10. Output and Use The findings of this literature review are intended to directly inform:

  • Metric selection for responsible AI evaluation

  • Risk identification across the clinical trial AI lifecycle

  • Comparative analysis across use cases

Methodology for CHAI Member Submissions

In addition to the literature review conducted to gather published methods/metrics, the CHAI Program Management team queried members of the Clinical Trials Work Group asking for additional methods/metrics. The methodology of this approach is included below. Work Group members:

  1. Review the use case charter and a standardized PowerPoint (PPT) template (developed by CHAI Program Management) to understand the scope of the clinical trials: AI-supported protocol data extraction and criteria matching use case.

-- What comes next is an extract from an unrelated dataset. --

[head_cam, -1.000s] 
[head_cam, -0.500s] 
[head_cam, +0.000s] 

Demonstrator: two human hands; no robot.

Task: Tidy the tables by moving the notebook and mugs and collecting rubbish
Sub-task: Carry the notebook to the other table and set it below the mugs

  2. Identify methods and metrics that can be used by Developers and/or Implementers to objectively evaluate AI solutions within this use case.

  3. Populate the PPT template with:

    • Methods and metrics currently used within the member organization, and/or

    • Relevant methods and metrics identified through published literature, industry guidance, or other credible sources.

  4. Follow the instructions provided within the PPT template for documenting each method and metric, including any supporting details, definitions, benchmarks, or references.

  5. Submit the completed PPT template for consolidation, generalization, and anonymization into the work Group’s T&E Framework.